NAND Flash based Solid-State Drives (SSDs) have emerged in recent years as the most attractive technology for commercial and enterprise data storage systems [1], [2]. During the past decade, the capacity of NAND Flash memories has been increased rapidly as the result of continuous scaling and due to advances in multi-level cell (MLC) technology. The rapid growth of NAND Flash storage capacity has affected their performance, data retention and reliability, and paved the way for new research challenges in this field. Nevertheless, the increase of storage density resulted to the deterioration of NAND Flash performance characteristics, such as endurance and raw BER. Although algorithms and techniques have been used to deal with the effects of aging on NAND Flash memories, the use of such algorithms increases the system’s complexity and the required development time. Until now, experiments have been performed using real chips, requiring tens of thousands of program/erase (P/E) cycles. Furthermore, as the process of aging of a storage system is irreversible, successive tests of these algorithms cannot be performed at the same aging state.
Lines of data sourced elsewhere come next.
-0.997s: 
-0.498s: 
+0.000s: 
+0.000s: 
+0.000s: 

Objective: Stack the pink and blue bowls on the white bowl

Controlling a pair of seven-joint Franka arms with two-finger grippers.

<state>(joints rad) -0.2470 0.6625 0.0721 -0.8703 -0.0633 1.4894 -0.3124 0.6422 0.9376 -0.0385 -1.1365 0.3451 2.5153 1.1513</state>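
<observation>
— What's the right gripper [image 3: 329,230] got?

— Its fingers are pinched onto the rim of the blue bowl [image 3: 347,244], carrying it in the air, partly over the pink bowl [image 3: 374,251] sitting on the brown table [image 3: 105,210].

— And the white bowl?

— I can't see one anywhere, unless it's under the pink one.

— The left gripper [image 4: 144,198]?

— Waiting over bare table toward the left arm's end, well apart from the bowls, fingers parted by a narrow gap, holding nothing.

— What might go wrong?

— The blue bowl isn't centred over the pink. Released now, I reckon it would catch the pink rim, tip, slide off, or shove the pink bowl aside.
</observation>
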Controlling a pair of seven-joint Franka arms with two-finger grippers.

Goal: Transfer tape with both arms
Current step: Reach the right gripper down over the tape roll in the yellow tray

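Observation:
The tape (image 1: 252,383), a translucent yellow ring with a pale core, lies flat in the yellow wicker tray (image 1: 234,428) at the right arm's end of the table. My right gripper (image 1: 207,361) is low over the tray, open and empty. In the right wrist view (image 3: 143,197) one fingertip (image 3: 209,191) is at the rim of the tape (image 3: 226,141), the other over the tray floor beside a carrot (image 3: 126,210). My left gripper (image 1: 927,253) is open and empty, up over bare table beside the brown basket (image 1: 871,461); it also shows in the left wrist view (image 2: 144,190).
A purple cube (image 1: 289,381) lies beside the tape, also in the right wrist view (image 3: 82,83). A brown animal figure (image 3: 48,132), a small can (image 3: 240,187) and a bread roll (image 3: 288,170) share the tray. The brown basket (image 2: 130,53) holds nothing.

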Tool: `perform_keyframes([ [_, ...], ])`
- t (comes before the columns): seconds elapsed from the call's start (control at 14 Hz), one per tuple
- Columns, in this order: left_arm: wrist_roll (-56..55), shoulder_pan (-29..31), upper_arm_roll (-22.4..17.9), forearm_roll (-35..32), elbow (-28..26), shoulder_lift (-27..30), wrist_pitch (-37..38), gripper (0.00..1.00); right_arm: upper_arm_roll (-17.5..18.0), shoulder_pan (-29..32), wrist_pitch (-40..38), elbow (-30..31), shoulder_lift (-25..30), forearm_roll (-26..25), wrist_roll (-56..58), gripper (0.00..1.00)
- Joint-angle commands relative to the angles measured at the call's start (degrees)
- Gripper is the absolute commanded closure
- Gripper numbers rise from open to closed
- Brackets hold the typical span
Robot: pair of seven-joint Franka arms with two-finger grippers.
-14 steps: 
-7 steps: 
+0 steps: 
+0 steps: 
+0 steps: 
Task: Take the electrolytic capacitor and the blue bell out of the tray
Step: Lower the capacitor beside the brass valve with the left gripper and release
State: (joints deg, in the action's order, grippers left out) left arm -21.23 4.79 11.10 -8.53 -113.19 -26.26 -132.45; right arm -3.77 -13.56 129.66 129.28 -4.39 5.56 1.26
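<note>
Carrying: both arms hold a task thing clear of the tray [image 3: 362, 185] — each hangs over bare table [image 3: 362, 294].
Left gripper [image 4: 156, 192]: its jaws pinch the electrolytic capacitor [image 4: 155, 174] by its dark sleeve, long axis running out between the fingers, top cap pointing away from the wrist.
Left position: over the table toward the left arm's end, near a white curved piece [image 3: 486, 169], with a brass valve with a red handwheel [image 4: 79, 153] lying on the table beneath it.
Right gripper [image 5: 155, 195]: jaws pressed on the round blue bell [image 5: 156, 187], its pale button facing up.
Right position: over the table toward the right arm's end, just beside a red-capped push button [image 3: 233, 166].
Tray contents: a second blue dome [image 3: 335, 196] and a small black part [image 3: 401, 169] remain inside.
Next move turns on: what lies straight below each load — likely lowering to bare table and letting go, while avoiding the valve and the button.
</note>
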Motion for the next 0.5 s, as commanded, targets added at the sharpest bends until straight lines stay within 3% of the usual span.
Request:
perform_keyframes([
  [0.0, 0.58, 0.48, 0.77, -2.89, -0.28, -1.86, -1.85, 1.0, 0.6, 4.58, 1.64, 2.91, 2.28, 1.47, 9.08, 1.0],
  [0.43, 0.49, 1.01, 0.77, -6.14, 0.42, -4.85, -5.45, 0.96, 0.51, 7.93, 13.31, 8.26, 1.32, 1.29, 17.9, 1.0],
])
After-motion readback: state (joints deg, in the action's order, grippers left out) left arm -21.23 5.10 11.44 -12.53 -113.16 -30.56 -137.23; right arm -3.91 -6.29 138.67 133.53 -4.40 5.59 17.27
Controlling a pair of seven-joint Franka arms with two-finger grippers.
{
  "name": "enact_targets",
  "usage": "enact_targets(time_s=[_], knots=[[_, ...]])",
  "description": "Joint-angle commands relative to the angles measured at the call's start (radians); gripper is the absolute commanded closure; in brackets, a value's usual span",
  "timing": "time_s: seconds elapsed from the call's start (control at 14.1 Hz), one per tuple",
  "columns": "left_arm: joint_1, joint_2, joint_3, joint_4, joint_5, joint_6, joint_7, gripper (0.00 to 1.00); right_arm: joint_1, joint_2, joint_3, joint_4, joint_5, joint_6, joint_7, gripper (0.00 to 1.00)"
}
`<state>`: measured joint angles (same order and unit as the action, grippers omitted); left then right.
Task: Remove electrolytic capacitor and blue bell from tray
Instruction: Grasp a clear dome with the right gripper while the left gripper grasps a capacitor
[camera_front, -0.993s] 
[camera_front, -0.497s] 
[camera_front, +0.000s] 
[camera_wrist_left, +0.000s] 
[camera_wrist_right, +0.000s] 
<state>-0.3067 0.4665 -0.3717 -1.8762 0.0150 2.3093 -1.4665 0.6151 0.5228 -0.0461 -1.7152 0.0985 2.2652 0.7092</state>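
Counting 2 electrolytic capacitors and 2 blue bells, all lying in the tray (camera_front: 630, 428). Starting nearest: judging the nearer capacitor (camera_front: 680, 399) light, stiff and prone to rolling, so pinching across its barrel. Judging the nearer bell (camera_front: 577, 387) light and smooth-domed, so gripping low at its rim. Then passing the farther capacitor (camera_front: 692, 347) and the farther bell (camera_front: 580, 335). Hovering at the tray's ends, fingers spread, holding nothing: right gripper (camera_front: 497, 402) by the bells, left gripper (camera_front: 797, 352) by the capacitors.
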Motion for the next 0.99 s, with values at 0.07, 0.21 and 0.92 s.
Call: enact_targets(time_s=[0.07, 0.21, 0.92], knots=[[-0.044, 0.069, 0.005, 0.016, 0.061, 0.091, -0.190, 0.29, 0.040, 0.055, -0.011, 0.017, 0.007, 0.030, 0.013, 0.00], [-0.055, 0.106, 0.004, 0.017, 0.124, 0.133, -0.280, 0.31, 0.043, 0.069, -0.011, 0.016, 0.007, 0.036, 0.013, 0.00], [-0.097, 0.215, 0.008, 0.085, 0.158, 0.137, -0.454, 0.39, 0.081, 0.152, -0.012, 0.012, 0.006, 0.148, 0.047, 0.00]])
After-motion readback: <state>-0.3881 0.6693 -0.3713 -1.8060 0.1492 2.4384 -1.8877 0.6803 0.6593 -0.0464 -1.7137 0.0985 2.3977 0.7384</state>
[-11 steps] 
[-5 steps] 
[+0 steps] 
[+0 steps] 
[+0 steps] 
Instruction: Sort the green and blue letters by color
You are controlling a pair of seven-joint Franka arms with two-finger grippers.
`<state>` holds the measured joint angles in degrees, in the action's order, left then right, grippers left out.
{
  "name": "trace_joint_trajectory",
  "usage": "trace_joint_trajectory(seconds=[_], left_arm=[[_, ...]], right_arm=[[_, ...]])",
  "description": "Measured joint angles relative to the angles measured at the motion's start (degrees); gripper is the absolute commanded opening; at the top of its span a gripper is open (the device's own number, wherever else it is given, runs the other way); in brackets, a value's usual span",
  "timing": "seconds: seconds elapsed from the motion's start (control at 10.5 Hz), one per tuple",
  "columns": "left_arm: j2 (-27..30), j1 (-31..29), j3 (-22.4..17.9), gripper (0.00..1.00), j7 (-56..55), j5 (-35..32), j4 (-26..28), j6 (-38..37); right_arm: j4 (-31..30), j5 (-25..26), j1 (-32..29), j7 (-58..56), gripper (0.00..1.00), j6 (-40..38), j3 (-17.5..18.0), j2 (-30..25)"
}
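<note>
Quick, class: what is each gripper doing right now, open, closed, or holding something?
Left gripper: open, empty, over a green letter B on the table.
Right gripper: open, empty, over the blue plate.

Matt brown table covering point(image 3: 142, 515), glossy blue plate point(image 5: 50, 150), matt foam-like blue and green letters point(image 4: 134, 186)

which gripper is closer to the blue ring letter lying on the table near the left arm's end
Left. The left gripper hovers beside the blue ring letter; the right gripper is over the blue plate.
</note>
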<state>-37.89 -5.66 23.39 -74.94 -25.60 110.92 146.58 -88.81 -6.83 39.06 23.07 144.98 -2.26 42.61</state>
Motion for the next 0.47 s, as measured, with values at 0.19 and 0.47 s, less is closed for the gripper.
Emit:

The purpose of this work is to design a realistic, real-time emulation system which will demonstrate accurately the response time and the raw bit error characteristics of a MLC NAND Flash IC. The proposed design must be capable of emulating any user-specified stage of the aging process, thus eliminating the need of cycling on a real chip. Furthermore, it must also provide the capability to conduct different experiments at the same aging state of the memory, which is impossible when real chips are used. Emulations can be performed at a cell, chip (NAND Flash) or system (SSD) basis, supporting a variety of I/O interfaces (i.e. ONFI [3], toggle and high-speed serial interfaces). The experimental results of this work show that the threshold voltage distributions of a 2-bit/cell NAND Flash can be emulated with an accuracy of few mV and an output rate of 50 MBps.

Section II describes the model used for 2-bits/cell NAND Flash voltage distributions as a function of the aging process. In Section III we discuss the architecture of the proposed emulation platform. The performance analysis and the experimental results of this work are presented in Section IV.

II. MODELING THE NAND FLASH VOLTAGE DISTRIBUTIONS

A. Multilevel Cell Technology

The necessity of producing NAND Flash memories with high storage density, and consequently reduced cost per bit, has led vendors to the mass-development of MLC NAND flash. MLC technology is achieved by accurately programming each cell of the memory into multiple voltage levels. More specifically, in a $n$-bits/cell NAND Flash, each cell can be programmed into $2^n$ different voltage levels. Each level corresponds to a symbol represented as a $n$-bits binary vector. The mapping of these symbols can be specified using different schemes, like Gray and direct mapping.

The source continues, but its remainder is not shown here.